I am looking for a two Riemannian manifolds which are diffeomorphic, have the same constant curvature but they are not isometric.
I thought about the product manifold $(-\frac{\pi}{2}, \frac{\pi}{2})^n$ and $\mathbb{R}^n$, with the diffeomorphism: $f:(-\frac{\pi}{2}, \frac{\pi}{2})^n \rightarrow \mathbb{R}^n$ given by $f(x_1,\dots,x_n)=(\tan(x_1), \dots, \tan(x_n))$. Both manifolds have seccional curvature zero, since they are flat manifolds, but they are not isometric ($(-\frac{\pi}{2}, \frac{\pi}{2})^n$ is not complete).
Is that example right? Anyway, is there any "more intuitive" example?
To answer your question, this example is right, and your proof that it is right is right.
But I would say that there is a simpler and more intuitive proof that this example is right: the diameter of $(-\pi/2,\pi/2)^n$ is finite, whereas the diameter of $\mathbb R^n$ is infinite, and "finite diameter" is an isometry invariant.

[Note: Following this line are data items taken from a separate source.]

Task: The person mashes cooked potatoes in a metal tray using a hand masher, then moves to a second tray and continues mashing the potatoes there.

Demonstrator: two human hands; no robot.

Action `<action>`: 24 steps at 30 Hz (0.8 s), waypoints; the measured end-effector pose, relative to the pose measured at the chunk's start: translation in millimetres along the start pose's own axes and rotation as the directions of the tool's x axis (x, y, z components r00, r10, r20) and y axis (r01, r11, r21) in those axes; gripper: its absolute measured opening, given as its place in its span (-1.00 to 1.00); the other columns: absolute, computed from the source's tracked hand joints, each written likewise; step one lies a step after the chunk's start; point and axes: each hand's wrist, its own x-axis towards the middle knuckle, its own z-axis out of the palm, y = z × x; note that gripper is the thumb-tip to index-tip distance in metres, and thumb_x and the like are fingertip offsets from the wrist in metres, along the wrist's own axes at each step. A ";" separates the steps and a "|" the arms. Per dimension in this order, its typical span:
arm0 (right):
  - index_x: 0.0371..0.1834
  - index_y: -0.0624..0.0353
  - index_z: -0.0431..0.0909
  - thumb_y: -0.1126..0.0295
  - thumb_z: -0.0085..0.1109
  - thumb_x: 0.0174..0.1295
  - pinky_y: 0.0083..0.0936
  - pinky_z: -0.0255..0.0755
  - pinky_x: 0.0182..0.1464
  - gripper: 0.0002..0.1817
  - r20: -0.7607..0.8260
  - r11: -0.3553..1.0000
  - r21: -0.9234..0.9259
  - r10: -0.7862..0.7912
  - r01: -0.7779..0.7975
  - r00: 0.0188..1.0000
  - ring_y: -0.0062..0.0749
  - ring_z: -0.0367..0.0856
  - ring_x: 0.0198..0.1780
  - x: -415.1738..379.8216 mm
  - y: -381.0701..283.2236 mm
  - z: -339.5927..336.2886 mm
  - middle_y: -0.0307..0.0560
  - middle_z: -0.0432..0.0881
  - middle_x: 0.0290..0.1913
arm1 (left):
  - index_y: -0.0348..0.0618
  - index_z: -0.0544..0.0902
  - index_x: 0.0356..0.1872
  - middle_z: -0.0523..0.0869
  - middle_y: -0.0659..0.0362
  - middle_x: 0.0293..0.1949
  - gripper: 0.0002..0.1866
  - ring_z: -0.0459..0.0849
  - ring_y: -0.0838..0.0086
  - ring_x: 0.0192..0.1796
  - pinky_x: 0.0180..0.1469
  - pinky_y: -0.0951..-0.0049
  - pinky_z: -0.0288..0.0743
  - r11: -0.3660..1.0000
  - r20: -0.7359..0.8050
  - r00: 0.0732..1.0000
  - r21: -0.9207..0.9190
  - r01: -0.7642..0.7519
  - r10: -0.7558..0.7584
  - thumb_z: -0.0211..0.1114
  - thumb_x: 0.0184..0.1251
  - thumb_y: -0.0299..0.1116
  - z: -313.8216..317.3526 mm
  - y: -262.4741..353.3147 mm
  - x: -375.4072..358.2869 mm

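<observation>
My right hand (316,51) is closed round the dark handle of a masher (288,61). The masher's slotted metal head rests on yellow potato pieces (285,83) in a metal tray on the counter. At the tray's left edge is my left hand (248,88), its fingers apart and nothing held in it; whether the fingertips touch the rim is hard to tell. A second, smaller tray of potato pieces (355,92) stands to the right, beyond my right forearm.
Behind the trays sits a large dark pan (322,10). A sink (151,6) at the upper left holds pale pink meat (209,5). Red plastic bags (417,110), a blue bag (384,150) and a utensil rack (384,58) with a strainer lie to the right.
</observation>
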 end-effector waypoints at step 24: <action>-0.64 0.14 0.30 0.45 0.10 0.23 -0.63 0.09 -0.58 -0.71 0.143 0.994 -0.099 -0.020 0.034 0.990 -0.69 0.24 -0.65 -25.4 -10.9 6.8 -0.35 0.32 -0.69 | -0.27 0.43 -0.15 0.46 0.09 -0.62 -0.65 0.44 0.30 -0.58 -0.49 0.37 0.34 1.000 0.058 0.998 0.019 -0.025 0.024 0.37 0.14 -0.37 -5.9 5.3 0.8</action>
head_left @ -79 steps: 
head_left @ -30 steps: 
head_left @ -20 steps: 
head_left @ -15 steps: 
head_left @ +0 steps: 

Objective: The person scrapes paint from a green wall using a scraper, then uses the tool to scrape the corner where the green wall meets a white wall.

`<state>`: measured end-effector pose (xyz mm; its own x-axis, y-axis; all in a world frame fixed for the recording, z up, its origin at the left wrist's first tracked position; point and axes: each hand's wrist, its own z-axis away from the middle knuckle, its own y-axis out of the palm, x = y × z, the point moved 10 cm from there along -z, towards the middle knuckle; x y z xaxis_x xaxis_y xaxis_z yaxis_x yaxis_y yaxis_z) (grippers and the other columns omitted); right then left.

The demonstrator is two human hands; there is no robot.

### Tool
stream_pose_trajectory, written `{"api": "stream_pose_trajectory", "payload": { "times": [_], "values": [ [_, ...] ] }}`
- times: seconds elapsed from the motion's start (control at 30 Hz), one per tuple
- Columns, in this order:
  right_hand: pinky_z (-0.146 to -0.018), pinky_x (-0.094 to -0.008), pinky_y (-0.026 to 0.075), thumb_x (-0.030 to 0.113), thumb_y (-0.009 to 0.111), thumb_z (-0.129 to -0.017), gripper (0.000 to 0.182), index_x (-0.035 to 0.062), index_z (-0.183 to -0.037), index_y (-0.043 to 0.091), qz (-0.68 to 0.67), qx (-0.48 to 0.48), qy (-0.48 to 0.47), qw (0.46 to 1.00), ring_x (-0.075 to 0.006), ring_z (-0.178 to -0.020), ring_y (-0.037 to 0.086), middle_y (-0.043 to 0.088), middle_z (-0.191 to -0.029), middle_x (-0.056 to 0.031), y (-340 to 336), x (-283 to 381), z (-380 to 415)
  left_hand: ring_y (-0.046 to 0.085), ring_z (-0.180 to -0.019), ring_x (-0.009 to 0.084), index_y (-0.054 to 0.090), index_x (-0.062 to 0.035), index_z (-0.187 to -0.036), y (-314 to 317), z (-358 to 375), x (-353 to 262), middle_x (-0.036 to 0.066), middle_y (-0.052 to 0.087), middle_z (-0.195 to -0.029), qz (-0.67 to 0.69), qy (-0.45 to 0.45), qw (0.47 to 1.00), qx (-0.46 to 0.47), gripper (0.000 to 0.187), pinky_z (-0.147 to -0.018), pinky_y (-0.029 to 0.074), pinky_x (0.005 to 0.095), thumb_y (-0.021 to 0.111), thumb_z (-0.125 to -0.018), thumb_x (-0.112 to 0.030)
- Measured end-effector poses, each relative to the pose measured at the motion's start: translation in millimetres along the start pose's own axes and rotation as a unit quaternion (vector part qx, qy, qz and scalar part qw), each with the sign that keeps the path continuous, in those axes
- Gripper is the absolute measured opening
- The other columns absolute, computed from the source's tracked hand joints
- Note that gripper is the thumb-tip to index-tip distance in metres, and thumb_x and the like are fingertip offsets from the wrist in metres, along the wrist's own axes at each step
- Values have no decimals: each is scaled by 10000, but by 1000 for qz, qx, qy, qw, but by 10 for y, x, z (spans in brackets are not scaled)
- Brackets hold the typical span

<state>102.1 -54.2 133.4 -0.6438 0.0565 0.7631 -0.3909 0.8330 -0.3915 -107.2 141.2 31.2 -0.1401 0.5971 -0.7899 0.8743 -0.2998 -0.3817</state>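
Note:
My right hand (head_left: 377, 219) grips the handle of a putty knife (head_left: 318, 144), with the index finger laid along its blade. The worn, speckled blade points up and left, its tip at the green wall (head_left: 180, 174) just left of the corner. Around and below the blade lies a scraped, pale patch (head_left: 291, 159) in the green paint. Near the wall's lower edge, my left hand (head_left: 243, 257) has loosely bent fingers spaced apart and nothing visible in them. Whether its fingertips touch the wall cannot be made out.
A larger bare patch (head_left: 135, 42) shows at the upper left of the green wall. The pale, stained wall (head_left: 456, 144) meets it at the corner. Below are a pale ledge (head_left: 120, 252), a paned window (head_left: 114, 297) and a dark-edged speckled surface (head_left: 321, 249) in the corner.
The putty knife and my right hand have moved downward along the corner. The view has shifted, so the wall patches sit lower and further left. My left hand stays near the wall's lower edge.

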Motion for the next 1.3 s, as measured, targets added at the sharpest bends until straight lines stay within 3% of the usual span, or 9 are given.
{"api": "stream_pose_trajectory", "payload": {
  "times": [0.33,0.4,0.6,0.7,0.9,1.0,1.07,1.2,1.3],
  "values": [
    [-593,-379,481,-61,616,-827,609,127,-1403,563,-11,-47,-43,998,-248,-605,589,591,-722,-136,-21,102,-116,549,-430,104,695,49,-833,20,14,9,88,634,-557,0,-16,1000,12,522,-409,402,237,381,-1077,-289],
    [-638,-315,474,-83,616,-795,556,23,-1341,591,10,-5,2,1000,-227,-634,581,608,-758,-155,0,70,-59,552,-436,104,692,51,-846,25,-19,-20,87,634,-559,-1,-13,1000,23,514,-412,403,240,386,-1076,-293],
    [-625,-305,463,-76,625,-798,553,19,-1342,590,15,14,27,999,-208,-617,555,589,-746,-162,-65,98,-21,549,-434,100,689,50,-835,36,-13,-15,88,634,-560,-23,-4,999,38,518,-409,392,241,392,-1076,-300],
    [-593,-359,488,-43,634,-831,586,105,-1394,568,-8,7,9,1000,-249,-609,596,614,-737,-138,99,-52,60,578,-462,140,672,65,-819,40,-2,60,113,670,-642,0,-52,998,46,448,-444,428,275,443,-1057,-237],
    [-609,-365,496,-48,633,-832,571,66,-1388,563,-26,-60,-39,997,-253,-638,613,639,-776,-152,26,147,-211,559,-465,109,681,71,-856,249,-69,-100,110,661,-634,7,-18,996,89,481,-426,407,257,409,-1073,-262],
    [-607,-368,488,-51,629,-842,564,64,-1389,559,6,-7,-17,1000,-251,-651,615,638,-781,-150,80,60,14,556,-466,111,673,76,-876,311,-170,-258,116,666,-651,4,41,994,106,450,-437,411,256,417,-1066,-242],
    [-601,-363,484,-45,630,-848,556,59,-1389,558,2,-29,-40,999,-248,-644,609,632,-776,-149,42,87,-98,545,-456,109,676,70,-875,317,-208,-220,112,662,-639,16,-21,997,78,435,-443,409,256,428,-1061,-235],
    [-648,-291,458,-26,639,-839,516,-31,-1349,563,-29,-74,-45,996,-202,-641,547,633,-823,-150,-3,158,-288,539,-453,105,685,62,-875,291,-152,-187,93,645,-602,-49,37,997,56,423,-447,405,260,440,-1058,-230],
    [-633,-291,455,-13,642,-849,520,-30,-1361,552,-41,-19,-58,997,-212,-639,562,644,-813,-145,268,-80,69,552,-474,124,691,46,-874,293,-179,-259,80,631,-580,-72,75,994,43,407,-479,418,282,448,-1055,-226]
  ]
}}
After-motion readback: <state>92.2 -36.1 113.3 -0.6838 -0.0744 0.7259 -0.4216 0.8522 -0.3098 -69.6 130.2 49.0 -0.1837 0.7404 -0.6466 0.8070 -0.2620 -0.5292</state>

Of course the diameter of a Riemannian manifold $M$ must be formalized, and this is done by defining $$\text{diam}(M) = \sup_{x,y \in M} d(x,y) $$ where $d(x,y)$ is the infimum of the lengths of all paths having endpoints $x$ and $y$. This formula yields a value $\text{diam}(M) \in [0,\infty) \cup \{\infty\}$ which is an invariant of Riemannian isometries.